After the grandmas left, Baby and I were alone much of the time. It was fall, so that meant going out with the stroller on beautiful days, and that’s the way I lulled him to sleep sometimes. During the crying times, because all days and nights were not like that first one when the poor exhausted baby fooled us into thinking he would be a good sleeper, I would walk and walk and cry along with him.

I would be a stay-at-home mom. It’s what I was meant to be: wife and mother. Meanwhile, my husband’s every-other-night-on-call routine continued. He was good with the baby when he was around. He just wasn’t around very much.

He was a beautiful baby, my oldest son. Here is proof:

 

Can you pinpoint a time when your identity changed, not necessarily of your own doing?

This is # 23 in the October Memoir and Backstory Blog Challenge hosted by Jane Ann McLachlan.

Twenty-Two: Death and Life

Three things marked this year of my life. Right around the time of my twenty-second birthday in September, my father-in-law died of a head injury sustained in the auto accident I described earlier.

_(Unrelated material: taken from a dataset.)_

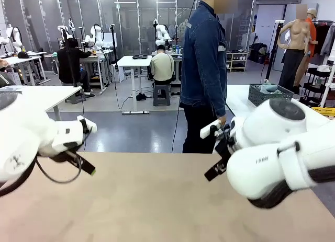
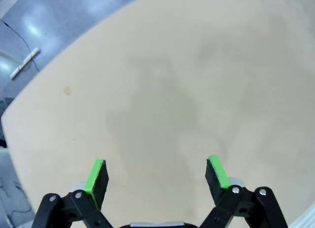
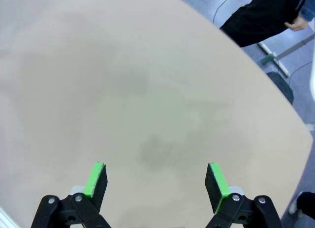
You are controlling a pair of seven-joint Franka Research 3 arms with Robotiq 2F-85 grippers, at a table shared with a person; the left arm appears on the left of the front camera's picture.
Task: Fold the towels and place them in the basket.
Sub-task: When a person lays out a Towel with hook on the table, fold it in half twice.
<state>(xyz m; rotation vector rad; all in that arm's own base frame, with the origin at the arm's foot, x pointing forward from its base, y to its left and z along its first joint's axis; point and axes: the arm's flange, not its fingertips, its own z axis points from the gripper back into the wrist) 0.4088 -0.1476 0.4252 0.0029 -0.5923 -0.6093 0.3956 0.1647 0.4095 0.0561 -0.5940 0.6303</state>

In November, John Kennedy was killed in Dallas. I remember where I was when I heard the news (as most of us who remember that day at all must surely do). I was working in the engineering office at Bellsouth when someone came in and told us. I was devastated, stunned. John Kennedy and his beautiful wife represented a new era. Camelot and all that. And then, he was gone.

I remember staying glued to the television for days. I cried as though I’d lost a close friend. What was it about a young man as President that so captured our imaginations?

A few months later, my husband and I had big news of our own. I remember when we told my parents I was pregnant. They had come to visit us, and we had just found out. I’d gotten highlights in my hair for the first time, and my mother kept talking about how pretty I looked. I remember what I was wearing when we went out to dinner with them that night–a slim, white wool skirt and a matching white sweater. I did feel pretty, a little magical, and in awe of what was happening to me.

We were nervous about telling them, though. We’d only been married eight months, and I had my job, and two more years of medical school loomed. But when we told them, my mother said, “I knew it!” She said I had that “glow.”

Here I am in a photo just days before the baby came. I wasn’t very big at all.

Baby shower

Yes, it’s a baby shower. A gloriously happy time, right, in spite of that awful plaid dress. But notice the triangle of people in the picture. I’m opening baby gifts. The young man in the coat and tie is my husband. Does he look simply detached, or ready to bolt?  And that’s my mother, looking a little askance. I don’t believe she was quite ready to be a grandmother, but oh, she did love my babies.

That child made his entrance into the world two days after my twenty-third birthday. You’ll meet him in the next post.

Are we ever grown up enough to be parents? Or do we grow along with our children?